Scholarship on student evaluations of teaching
Given their ubiquity, considerable research is available on the topic, and this can be an opportunity to connect scholarship to personal experience. (It also gives instructors the opportunity to learn about and combat the many flaws with teaching evaluation as currently practiced. Everything we report below is based upon specific research, and interested readers can consult the list of further reading for more details and examples to use in class or to share with administrators.) A summary of this work as well as a list of applicable studies can be found in the work of Uttl, White and Gonzales, who presented a meta-analysis showing no consistent evidence that evaluations are correlated with student learning. Individual studies have varied, with some showing a positive association between objective exam performance and student ratings and others suggesting that highly rated instructors actually did a worse job preparing their students for future classes, even as they earned high marks for giving out high grades. Given the range of findings, it seems clear that as a whole, teaching evaluations are ineffective as predictors of student learning and preparation for future courses. However, it may be that some instruments are more effective than others, and as measures of student satisfaction evaluations show some validity.
Further complicating the discussion is the potential for unintended bias in ratings, where traits such as gender, race, attractiveness and even free candy affect ratings in ways unrelated to learning.

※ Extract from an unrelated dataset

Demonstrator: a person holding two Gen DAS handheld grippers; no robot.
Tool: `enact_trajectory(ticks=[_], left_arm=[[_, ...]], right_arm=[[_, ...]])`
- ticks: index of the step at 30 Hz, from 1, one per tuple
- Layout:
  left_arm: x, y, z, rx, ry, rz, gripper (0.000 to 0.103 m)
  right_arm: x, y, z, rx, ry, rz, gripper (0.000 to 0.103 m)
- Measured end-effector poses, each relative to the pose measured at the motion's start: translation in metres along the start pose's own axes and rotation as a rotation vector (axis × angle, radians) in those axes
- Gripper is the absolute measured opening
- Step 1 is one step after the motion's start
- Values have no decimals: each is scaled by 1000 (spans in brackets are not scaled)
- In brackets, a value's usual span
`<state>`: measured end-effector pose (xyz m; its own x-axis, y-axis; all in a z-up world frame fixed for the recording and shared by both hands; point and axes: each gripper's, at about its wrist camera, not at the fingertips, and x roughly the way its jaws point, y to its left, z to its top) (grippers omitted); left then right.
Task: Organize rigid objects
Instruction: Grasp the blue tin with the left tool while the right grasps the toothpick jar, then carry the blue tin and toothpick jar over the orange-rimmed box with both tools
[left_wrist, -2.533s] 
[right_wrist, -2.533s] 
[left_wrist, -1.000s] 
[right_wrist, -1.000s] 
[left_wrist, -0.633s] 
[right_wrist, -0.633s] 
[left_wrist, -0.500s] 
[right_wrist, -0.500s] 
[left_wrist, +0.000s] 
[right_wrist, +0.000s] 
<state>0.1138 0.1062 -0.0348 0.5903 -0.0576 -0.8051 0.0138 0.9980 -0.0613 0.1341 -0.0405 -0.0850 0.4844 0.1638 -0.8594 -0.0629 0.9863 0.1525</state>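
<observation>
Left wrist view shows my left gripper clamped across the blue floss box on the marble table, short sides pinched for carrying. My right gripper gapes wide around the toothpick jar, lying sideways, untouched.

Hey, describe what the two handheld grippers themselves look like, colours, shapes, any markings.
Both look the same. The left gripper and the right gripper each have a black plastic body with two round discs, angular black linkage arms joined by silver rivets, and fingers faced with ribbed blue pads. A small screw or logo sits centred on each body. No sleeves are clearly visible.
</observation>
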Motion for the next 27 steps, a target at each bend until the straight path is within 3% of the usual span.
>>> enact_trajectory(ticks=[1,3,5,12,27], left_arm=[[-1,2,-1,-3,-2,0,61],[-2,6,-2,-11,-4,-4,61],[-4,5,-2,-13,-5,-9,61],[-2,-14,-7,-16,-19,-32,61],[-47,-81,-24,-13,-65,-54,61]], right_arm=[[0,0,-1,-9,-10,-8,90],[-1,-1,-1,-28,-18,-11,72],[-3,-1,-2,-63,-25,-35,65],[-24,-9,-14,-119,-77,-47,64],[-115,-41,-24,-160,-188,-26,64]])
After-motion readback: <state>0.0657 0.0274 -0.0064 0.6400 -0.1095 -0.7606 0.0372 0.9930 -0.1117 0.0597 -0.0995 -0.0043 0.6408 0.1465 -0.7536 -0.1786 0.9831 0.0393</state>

Because evaluations are used to determine continued employment, tenure and promotion, and merit pay, among other benefits, any unintended bias may exacerbate inequalities in higher education.
Methods concepts related to evaluations
Our textbook, Applied Communication Research Methods , is built around defining key terms and concepts in the research methods literature. In the case of teaching evaluations, we consider four examples of general concepts that could be taught in connection with a discussion of evaluations, as well as some of the specific additional terms that might be included in a lesson.
Measurement validity. Evaluations provide an ideal entry into the question of whether they provide an accurate indicator. This leads to an initial conversation about the actual purpose of the rating instrument - for instance, what does it mean to measure whether the professor is “doing a good job”? Are we trying to capture learning, engagement, enjoyment, or something else? This then can lead to a more nuanced discussion about the extent to which individual items on the rating instrument meet that goal (or not). Some guiding questions to consider in this conversation include:
● Do the items currently on the rating instrument do a good job? (face validity)
● What items should be added to improve the rating instrument? (content validity)
● What can we compare scores on the rating instrument to in order to validate the rating instrument? (external validity)
Question wording. Apart from discussing validity, the rating instrument can also be used to discuss common question wording issues that plague questionnaire-based research. For instance, students can look for common problems like double-barreled items, confusing items (question clarity), or leading questions. Additionally, instructor ratings often serve as an example of response set, with participants giving the same answer on item after item, even when they are meant to reflect different aspects of teaching.
Sampling and response bias. Sampling-related issues provide further venues for discussion with issues such as sample size and response bias being key starting points for discussion with students. In small classes of 20 students, the impact of low response rates can be clear -- most students understand that if four people in a class complete evaluations they provide little information about performance and would likely differ greatly if a different set of students weighed in. But larger numbers of participants do not necessarily mean evaluations include a representative sample. Students can reflect on the types of people likely to complete evaluations or skip them, and how that can change the scores. They might also think about what specific techniques motivate them to participate, and whether those apply for other kinds of research.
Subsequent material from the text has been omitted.